SOURCE MATERIAL »
/---

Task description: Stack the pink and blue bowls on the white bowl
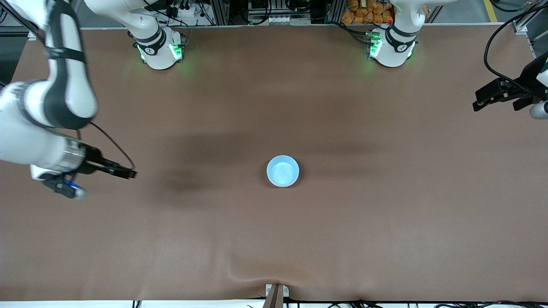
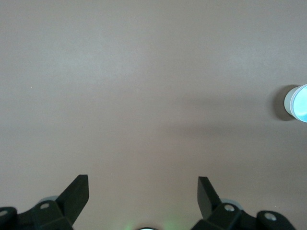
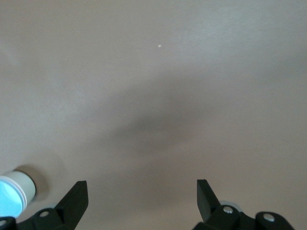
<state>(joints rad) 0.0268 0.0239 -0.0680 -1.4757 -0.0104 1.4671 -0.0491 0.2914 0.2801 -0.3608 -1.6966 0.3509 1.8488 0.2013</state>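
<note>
A light sky-blue bowl [image 1: 282, 171] sits upright in the middle of the brown table [image 1: 385, 222]. It also shows in the left wrist view [image 2: 298, 103] and in the right wrist view [image 3: 12, 199]. In both wrist views a pale wall shows below its blue rim. I cannot tell whether that wall is white or pink, and no separate pink or white bowl is in view. My right gripper [image 1: 129, 173] is open and empty above the table toward the right arm's end [image 3: 141, 189]. My left gripper [image 1: 477, 100] is open and empty at the left arm's end [image 2: 143, 184].
The two arm bases [image 1: 159, 49] [image 1: 391, 47] stand along the table's edge farthest from the front camera. A small bracket [image 1: 275, 295] sits at the edge nearest that camera, where the brown cover wrinkles. Black cables hang by the left gripper.
</note>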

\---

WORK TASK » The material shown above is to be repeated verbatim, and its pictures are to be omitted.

SOLUTION BELOW »
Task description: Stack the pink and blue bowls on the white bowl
<state>(joints rad) 0.0268 0.0239 -0.0680 -1.4757 -0.0104 1.4671 -0.0491 0.2914 0.2801 -0.3608 -1.6966 0.3509 1.8488 0.2013</state>
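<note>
A light sky-blue bowl [image 1: 282, 171] sits upright in the middle of the brown table [image 1: 385, 222]. It also shows in the left wrist view [image 2: 298, 103] and in the right wrist view [image 3: 12, 199]. In both wrist views a pale wall shows below its blue rim. I cannot tell whether that wall is white or pink, and no separate pink or white bowl is in view. My right gripper [image 1: 129, 173] is open and empty above the table toward the right arm's end [image 3: 141, 189]. My left gripper [image 1: 477, 100] is open and empty at the left arm's end [image 2: 143, 184].
The two arm bases [image 1: 159, 49] [image 1: 391, 47] stand along the table's edge farthest from the front camera. A small bracket [image 1: 275, 295] sits at the edge nearest that camera, where the brown cover wrinkles. Black cables hang by the left gripper.
</note>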

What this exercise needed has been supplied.